Besides British immigration, did the thirteen colonies see a lot of immigration from other European states?
UPDATE: Aaron Fogleman estimates that 585,000 people "immigrated" (many involuntarily) to the 13 colonies between 1700-1775. If they all survived until the time of the Revolution, then 24% of the population at the time of the Revolution would be foreign born (585,000/2,400,000 = .244). Of course this is an absurd assumption, so treat this estimate as an extreme upper bound.
Here is the breakdown by ethnicity:
Source: Fogleman 1992. "Migrations to the Thirteen British North American Colonies, 1700-1775: New Estimates." Journal of Interdisciplinary History.

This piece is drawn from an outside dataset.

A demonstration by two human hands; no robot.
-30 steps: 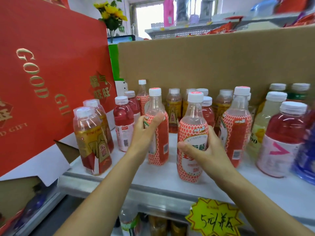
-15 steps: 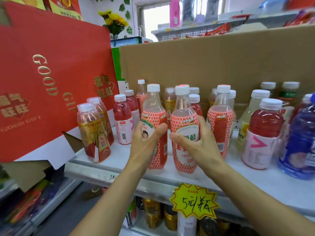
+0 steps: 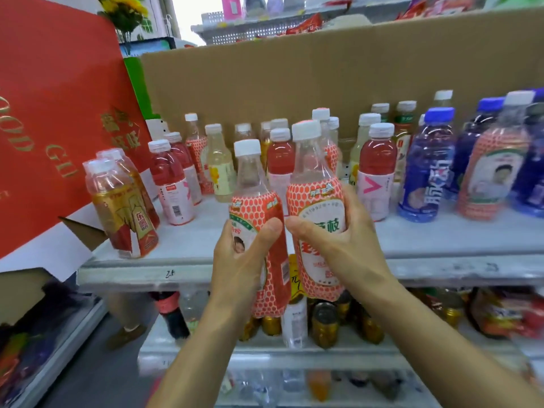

New England: New England was the most ethnically homogenous region and had the fewest new immigrants in 1776. New England always had the highest rate of family immigration, giving it a high birthrate. It had the lowest death rate, due to a healthy climate. Its low rates of non-English immigration are due to its cultural intolerance. However, far northern New England had a French splash from Acadia.
The South: The tidewater South was more ethnically diverse than New England, but that's mostly due to the presence of slaves. It initially had a lower birthrate, due in part to the immigration of single men looking to make their fortunes. Southern states had the highest death rates, due to malaria, yellow fever, and (some argue) physical violence. Still, these colonies had been settled early enough that they were still dominated by established families and third-plus generation yeomen.
Slaves, of course, succumbed to overwork--especially in South Carolina, which learned a crueler version of plantation management from the Caribbean colonies. In the upper south, slaves had been in the colonies long enough that we might speak of "African-Americans," whereas in the deep south the slave population had to be "replenished" at such a rate that we might still speak of "Africans" (which is why there are more vestiges of African culture there than elsewhere).
Appalachia: Little ethnic diversity here, as it was largely settled by Scots-Irish and others from northern England in the 18th century. At the time of the Revolution, this region would have been dominated by 1st to 3rd generation Americans.
Middle States: This is where all the ethnic diversity was. The Dutch were prominent in New York (around a quarter of the population), especially along the Hudson River Valley. Most Jews in colonial America were of Dutch Sephardic descent. "New Sweden" (running along the Delaware River Valley) initially had a sizable contingent of Swedes and Finns, though this was of diminished importance by 1776. Perhaps the most important non-English group in the Middle States was the German Palatines, who made up about a third of Pennsylvanians. Finally, maybe around 5% of the Middle States population were black slaves. As in the upper South, they were likely to have been descendants of several generations of slaves. Most of the immigration to this region had occurred by the early 18th century, so the Middle States too were dominated by third-plus generation Americans.
As a final aside, if you believe that the origins of the American Revolution were largely ideological, then it's no surprise that the Revolution occurred at a time when such a large percentage of the population was third-generation or older. The development of institutions and philosophies of governance incompatible with those in Britain doesn't happen over night, but over multiple generations.